Wilder lists four primary kinds of bullying:
  • Contact cornering occurs when an employee is sitting in her chair, and a bully presses down on her shoulder or grabs her arm. This conveys domination.
  • Angular cornering occurs when the bully paces in front of the employee, making him feel unnerved or subservient.
  • Psychological cornering is when a bully stands in front of an employee with her arms crossed, looking down in a domineering pose.
  • Exit cornering occurs when the employee allows a bully to get between him and the door, blocking his exit. Bullying doesn't necessarily have to be physical, though. "Bullying is very much done emotionally," Wilder said.

    In instances of post-traumatic stress disorder, for example, the sufferer is more likely to retreat, not feel anger. Bullying is instead about control, said Gary Namie, the director of Workplace Bullying Institute. "(Bullies) are in control of their lives, and they're trying to control the lives of others," Namie said. "They're being proactively aggressive."

    Fixing the problem

    Anutza Bellissimo, who founded the Stress & Anger Management Institute in Hermosa Beach, Calif., is an anger management facilitator; companies send her their bullies so the employees can learn to be nicer.

    Typically, Bellissimo said, bullying will occur for a long time before anything happens to correct the problem.

    "I find I get a lot of referrals from very high IQ industries," Bellissimo said, "mainly engineers, people working in aerospace, people working in fields that are very technical. They don't have a lot of contact with a lot of people at one time, (and) maybe social skills are not highly developed."

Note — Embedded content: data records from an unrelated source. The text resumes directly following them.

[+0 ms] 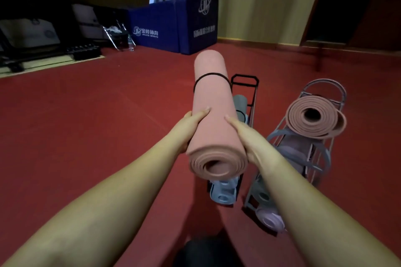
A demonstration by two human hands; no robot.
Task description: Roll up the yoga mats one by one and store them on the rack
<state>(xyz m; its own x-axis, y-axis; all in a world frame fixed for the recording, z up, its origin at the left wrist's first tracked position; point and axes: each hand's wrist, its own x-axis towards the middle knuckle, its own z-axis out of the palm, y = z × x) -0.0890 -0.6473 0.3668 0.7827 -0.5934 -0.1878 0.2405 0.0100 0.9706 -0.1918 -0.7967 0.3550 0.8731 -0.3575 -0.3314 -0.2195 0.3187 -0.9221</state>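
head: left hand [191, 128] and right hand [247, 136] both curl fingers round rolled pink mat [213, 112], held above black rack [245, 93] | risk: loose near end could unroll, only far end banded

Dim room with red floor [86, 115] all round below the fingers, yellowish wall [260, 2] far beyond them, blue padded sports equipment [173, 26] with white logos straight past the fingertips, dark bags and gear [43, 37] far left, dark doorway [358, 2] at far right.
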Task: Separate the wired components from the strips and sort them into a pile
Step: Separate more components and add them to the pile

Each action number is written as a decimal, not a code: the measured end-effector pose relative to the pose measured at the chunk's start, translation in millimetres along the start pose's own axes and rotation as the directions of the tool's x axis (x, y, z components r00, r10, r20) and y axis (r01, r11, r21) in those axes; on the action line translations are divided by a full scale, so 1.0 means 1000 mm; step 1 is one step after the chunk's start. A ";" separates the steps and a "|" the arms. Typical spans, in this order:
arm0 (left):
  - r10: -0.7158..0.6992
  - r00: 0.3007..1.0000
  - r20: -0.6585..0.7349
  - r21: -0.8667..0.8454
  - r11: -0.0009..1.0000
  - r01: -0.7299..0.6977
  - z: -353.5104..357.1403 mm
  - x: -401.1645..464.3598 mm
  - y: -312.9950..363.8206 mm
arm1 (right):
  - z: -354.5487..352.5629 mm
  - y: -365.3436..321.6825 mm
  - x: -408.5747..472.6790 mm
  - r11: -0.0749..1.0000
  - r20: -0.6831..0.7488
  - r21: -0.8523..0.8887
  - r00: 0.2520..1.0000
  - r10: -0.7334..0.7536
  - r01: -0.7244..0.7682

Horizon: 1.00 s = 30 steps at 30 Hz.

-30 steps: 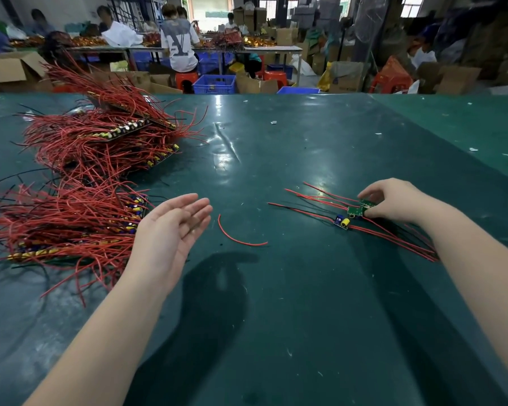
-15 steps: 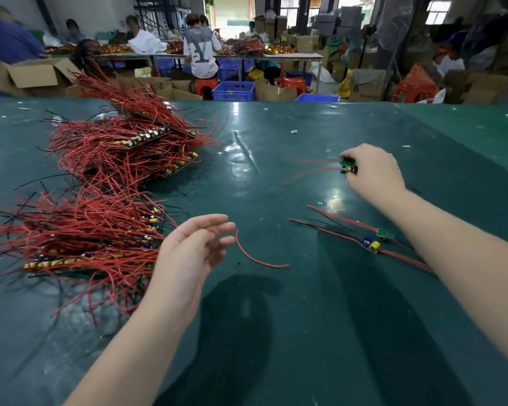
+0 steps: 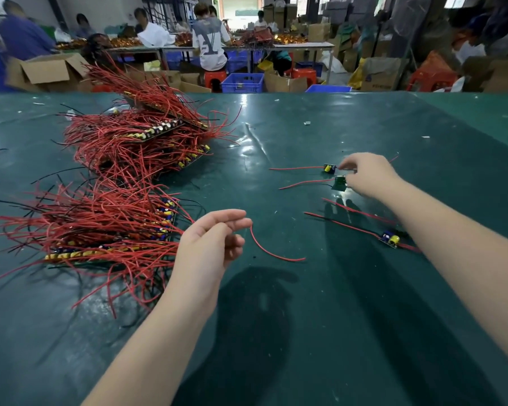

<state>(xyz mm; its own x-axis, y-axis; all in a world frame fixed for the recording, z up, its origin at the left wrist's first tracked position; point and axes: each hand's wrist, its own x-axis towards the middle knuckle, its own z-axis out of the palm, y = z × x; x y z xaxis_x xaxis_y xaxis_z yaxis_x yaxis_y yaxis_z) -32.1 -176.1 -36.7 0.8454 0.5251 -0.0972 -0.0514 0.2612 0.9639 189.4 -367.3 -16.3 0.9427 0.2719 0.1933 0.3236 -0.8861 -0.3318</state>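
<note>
Right hand (image 3: 367,174) on wired components (image 3: 339,181) — left hand (image 3: 208,244) empty.

Bright, even light from overhead and from windows at the back. White glare streaks on the glossy green tabletop (image 3: 364,317), strongest mid-far. Soft dark shadows under both forearms, falling toward the viewer. Wide-angle bend: far tabletop edge curves, corners stretched. Slight motion blur on right hand (image 3: 367,174); background ppl soft, smeared at left.
</note>
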 end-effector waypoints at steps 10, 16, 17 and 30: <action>0.006 0.999 0.040 0.016 1.000 -0.007 0.001 -0.003 -0.003 | -0.041 0.036 -0.098 0.939 0.315 -0.341 0.938 0.143 -0.029; 0.007 1.000 0.021 0.015 1.000 -0.007 0.001 -0.002 -0.003 | -0.032 0.029 -0.116 0.965 0.180 -0.262 0.980 0.080 -0.031; 0.010 1.000 0.019 0.008 1.000 -0.010 0.000 -0.002 -0.002 | -0.032 0.031 -0.117 0.964 0.160 -0.260 0.983 0.090 -0.046; 0.271 0.962 0.040 0.502 0.827 -0.254 -0.018 0.009 0.010 | -0.043 0.012 -0.134 0.950 0.007 -0.238 0.977 0.211 -0.204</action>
<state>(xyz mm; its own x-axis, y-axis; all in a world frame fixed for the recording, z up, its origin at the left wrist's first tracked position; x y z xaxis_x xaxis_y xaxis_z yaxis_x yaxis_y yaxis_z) -34.7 -154.2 -32.8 0.8203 0.5436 0.1777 0.0095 -0.3235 0.9462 63.2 -430.8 -6.8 0.9903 0.0812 0.1127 0.0962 -0.9862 -0.1347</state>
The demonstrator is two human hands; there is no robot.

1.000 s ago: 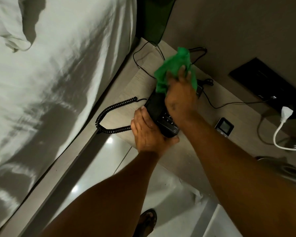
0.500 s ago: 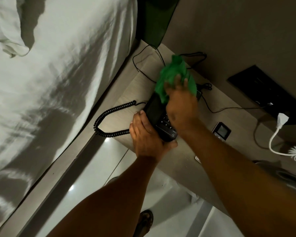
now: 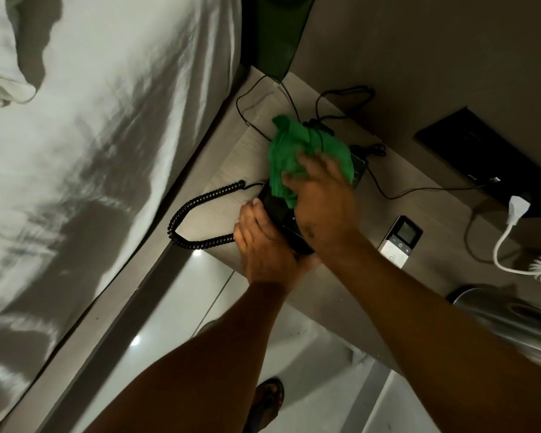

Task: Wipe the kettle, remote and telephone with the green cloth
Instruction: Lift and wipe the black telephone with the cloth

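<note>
A black telephone (image 3: pixel 283 218) sits on the wooden bedside table (image 3: pixel 341 276), its coiled cord (image 3: pixel 197 220) looping to the left. My left hand (image 3: pixel 263 242) grips the telephone's near left end. My right hand (image 3: pixel 322 198) presses the green cloth (image 3: pixel 297 148) down on the telephone's top, hiding most of the keypad. A small white remote (image 3: pixel 400 240) with a dark screen lies on the table to the right. The steel kettle (image 3: pixel 509 317) shows partly at the right edge.
A bed with white sheets (image 3: pixel 91 151) fills the left. Thin black cables (image 3: pixel 341 98) trail behind the telephone. A white plug and cord (image 3: pixel 512 220) hang at the right near a black wall panel (image 3: pixel 481 160). My sandalled foot (image 3: pixel 267 398) stands on the tiled floor below.
My right hand and the green cloth have slid slightly nearer along the telephone's top, covering more of the keypad. My left hand has kept its grip on the near end.
</note>
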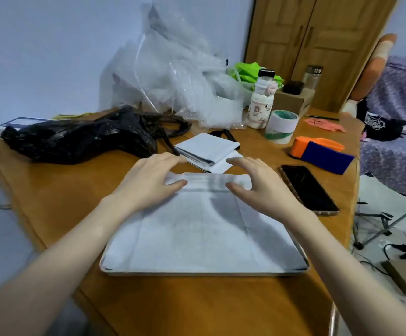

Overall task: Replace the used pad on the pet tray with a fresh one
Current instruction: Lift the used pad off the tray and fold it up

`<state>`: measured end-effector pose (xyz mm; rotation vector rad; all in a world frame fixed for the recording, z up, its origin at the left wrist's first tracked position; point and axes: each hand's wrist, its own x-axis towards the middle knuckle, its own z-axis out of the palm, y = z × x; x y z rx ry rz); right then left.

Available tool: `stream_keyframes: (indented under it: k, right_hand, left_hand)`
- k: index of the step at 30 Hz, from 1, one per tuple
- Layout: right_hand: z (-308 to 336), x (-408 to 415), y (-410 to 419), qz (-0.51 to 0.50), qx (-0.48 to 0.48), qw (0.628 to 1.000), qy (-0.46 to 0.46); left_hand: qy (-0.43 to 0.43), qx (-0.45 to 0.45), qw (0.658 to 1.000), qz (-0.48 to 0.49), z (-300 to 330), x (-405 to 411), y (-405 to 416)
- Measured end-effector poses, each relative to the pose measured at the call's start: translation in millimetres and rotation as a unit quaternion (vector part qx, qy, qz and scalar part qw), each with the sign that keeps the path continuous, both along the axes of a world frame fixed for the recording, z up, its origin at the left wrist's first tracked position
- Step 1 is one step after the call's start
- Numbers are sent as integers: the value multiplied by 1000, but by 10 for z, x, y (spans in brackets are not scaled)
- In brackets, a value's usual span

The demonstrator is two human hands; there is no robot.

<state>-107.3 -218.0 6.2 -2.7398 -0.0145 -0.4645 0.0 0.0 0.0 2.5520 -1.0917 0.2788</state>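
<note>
White pad [197, 229], thin and creased, lies flat in shallow rounded-corner tray [204, 272] near tabletop's front edge. Left hand [146, 183] and right hand [260, 185], palms down, fingers curled, each pinch the pad's rolled far edge at tray's far side.

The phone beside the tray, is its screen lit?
No, the phone lies flat on the table to the right of the tray, and its screen is dark.

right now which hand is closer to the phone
Right. The right hand grips the rolled end of the pad just beside the phone; the left hand holds the roll's other end, across the tray from it.
</note>
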Motion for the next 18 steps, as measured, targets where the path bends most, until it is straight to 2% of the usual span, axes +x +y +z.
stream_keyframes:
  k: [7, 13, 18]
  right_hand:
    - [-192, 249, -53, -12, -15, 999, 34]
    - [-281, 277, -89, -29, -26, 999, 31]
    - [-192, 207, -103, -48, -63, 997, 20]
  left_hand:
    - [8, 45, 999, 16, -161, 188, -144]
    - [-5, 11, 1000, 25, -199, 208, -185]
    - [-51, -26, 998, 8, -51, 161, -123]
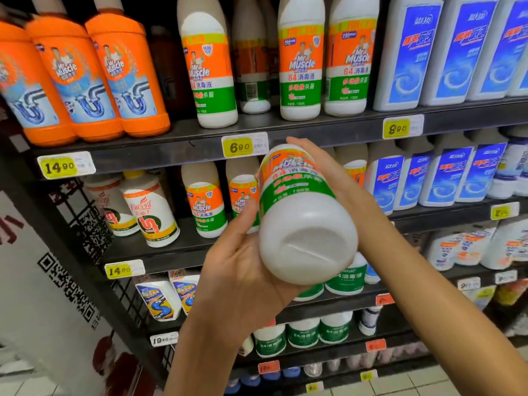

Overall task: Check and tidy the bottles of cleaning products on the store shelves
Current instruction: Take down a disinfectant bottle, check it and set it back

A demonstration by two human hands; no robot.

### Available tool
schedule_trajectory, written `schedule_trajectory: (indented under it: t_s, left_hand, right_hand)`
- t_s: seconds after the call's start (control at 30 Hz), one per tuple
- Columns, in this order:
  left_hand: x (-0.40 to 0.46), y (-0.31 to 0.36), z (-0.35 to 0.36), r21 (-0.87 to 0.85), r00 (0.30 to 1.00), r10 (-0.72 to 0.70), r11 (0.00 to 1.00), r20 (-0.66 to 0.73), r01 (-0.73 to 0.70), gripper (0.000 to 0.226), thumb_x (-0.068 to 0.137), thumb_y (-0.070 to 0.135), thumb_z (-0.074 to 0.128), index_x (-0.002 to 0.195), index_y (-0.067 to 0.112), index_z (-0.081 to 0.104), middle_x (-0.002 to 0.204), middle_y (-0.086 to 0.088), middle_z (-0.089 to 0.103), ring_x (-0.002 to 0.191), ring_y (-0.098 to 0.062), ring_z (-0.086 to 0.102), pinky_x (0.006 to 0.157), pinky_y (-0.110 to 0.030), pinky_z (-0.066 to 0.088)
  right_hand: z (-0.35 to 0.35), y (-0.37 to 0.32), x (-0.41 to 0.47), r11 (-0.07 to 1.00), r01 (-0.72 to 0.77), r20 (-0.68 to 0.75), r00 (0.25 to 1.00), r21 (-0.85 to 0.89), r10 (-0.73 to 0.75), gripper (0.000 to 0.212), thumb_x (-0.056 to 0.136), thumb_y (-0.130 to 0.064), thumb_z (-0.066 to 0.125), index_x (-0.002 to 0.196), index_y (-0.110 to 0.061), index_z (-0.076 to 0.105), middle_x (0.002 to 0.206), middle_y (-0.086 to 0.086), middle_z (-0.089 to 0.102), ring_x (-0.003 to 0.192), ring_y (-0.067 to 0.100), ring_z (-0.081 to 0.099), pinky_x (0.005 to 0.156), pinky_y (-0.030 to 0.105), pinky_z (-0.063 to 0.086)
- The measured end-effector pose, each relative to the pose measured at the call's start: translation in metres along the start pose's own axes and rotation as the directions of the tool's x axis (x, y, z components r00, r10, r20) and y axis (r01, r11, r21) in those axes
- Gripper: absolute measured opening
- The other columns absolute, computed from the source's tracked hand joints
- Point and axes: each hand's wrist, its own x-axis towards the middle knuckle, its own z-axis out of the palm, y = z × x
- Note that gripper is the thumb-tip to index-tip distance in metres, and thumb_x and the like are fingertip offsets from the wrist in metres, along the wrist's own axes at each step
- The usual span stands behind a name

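Head view: both hands on one white Mr Muscle bottle (303, 221), held in the air in front of the shelves, tipped so its base faces the camera and its cap end points away toward the racks. Cap end is not visible. Left hand (243, 270) cups it from below and the left side, palm under the lower body, thumb up along the label edge, fingers wrapped round the underside. Right hand (323, 172) grips the upper part from the right, fingers curled over the top of the orange-and-green label. Base shows a recessed oval with a mould seam across it.

Just behind the bottle: shelf edge (177, 151) with a yellow price tag 6.90 (243, 145). On that shelf, matching white Mr Muscle bottles (301, 67) stand upright, one further back with its barcode facing out. Left of them, three orange drain-cleaner bottles (94, 78) touching side by side above a 14.90 tag (64, 165). Right of them, white bottles with blue labels (457, 50) above a tag (400, 127) whose first digit is unclear.

Next shelf down: more Mr Muscle bottles (204, 200) behind the hands, two white bottles with red and yellow labels (148, 212) to the left, more blue-labelled ones (454, 175) to the right. Lower shelves hold green-labelled white bottles (303, 332); text there too blurred to read. Left end panel (57, 281) carries QR codes.
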Motion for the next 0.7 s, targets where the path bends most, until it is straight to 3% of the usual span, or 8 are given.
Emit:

    It is human resources' duty to assure that instances of bullying are investigated, said Mary Jo Martyn, the president for the Kankakee chapter of the Society for Human Resource Management. The bullied employee can aid this process by documenting instances. However, the Zogby poll found that nearly two-thirds of employers tend to worsen cases of bullying by doing nothing.

    Often, Wilder said, this is because human resources doesn't know where to turn when such problems arise. If such is the case, a bullied employee should then consider getting legal counsel for the problem, as bullying instances can fall under harassment laws, he said. In the past, such incidents rarely involved law officials, Wilder said, but "I think it's going to become more and more commonplace."

    Though some human resources departments may not know how to handle workplace bullying, statistics show that it would likely behoove companies to respond; 45 percent of bullied employees suffer stress-related health problems, the Workplace Bullying Institute found. The range of complications includes hypertension, chronic fatigue syndrome and, in more than 80 percent of the cases, panic attacks. In 40 percent of the instances, the target person simply quits in an effort to restore his or her sanity and health, found the Zogby survey.

    All of these related health problems cost the company in man-hours, Namie said.

    "It makes good economic sense not to deny bullying," he said. "Bullies are too expensive to keep."

    Did you know?

    The United States is the last of the Western industrialized nations not to legally address workplace bullying, said Gary Namie, the director of the Workplace Bullying Institute, based in Washington state. Two provinces in Canada have anti-bullying laws. Nearly every European nation has them. South Africa has a code. States in Australia are picking them up, too.

    Instead, employees have to rely on companies instituting their own anti-bullying policies -- which happens, but not often. Currently, 13 states have tried to introduce legislation on anti-bullying in the workplace. Twelve of those went nowhere, and one -- in New York -- is currently active. Illinois is not on that list.